[Stored data entries]
▬▬▬▬▬▬▬▬▬▬

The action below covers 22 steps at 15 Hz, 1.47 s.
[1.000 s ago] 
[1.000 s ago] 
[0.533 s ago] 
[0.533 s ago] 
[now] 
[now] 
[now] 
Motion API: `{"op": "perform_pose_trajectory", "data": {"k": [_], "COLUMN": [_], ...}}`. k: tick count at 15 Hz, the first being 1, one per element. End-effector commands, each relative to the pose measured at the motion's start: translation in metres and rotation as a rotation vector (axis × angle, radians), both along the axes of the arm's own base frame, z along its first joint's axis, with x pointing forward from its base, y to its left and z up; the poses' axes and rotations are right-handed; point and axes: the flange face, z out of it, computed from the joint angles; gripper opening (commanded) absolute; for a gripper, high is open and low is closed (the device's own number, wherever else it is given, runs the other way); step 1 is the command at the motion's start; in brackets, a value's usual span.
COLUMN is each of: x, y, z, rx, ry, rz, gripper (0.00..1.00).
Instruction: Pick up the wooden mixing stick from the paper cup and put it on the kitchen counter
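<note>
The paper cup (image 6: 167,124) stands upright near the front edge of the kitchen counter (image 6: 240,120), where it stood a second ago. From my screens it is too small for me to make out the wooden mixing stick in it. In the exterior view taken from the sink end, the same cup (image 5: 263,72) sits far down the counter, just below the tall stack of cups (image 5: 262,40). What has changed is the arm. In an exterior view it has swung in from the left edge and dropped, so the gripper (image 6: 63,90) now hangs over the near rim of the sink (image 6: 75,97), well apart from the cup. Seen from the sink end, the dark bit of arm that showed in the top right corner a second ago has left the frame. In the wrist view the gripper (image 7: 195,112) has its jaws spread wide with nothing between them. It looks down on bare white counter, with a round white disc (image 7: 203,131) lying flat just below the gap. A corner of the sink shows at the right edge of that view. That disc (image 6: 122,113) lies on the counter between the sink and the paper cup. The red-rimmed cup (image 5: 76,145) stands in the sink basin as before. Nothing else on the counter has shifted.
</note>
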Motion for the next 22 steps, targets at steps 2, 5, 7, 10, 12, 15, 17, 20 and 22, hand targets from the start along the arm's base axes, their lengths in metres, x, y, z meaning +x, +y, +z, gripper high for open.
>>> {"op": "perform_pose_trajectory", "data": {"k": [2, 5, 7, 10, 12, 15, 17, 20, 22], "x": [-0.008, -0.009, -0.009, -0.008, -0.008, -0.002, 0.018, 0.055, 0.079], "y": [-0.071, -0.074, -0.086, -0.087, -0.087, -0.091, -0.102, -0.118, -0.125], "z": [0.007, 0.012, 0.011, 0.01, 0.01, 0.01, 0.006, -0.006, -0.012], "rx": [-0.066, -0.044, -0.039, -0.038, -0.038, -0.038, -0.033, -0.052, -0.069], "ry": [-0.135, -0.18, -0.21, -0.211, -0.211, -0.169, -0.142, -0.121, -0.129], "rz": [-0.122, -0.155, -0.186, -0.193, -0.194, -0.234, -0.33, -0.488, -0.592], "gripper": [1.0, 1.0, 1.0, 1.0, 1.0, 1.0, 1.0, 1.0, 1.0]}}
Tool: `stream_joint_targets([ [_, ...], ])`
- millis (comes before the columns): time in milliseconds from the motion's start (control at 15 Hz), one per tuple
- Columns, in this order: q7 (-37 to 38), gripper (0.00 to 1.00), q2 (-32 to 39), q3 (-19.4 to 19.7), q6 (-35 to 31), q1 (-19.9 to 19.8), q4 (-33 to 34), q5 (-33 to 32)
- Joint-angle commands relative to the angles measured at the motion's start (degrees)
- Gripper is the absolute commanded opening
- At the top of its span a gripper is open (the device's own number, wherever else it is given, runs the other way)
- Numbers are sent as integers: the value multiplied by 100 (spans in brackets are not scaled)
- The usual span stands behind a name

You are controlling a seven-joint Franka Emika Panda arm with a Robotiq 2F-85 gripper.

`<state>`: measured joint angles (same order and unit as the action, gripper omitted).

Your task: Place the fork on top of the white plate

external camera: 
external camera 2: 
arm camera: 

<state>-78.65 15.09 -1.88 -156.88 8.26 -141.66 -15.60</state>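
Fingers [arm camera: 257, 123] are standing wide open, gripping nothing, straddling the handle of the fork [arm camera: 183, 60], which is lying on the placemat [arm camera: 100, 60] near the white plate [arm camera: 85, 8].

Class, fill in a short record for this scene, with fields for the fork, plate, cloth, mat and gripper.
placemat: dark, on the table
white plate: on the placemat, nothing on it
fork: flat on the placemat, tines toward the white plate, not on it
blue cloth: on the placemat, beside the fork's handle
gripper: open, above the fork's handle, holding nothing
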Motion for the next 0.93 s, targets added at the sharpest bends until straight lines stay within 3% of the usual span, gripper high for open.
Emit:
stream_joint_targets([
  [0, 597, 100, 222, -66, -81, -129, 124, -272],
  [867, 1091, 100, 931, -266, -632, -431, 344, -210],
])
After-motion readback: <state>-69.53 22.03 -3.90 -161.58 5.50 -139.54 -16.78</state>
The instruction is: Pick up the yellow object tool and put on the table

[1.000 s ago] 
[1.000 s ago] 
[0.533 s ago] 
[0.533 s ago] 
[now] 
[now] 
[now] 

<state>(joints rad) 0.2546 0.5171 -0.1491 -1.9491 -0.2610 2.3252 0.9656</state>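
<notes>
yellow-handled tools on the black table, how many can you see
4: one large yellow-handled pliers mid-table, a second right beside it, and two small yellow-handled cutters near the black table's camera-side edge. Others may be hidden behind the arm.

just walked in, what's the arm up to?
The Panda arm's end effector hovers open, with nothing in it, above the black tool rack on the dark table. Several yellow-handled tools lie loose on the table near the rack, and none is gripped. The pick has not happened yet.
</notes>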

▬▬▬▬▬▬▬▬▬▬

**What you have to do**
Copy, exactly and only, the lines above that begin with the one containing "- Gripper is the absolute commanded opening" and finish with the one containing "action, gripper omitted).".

**Exercise solution**
- Gripper is the absolute commanded opening
- At the top of its span a gripper is open (the device's own number, wherever else it is given, runs the other way)
- Numbers are sent as integers: the value multiplied by 100 (spans in brackets are not scaled)
- The usual span stands behind a name

You are controlling a seven-joint Franka Emika Panda arm with a Robotiq 2F-85 gripper.

`<state>`: measured joint angles (same order and unit as the action, gripper omitted).

This exercise is now fully answered.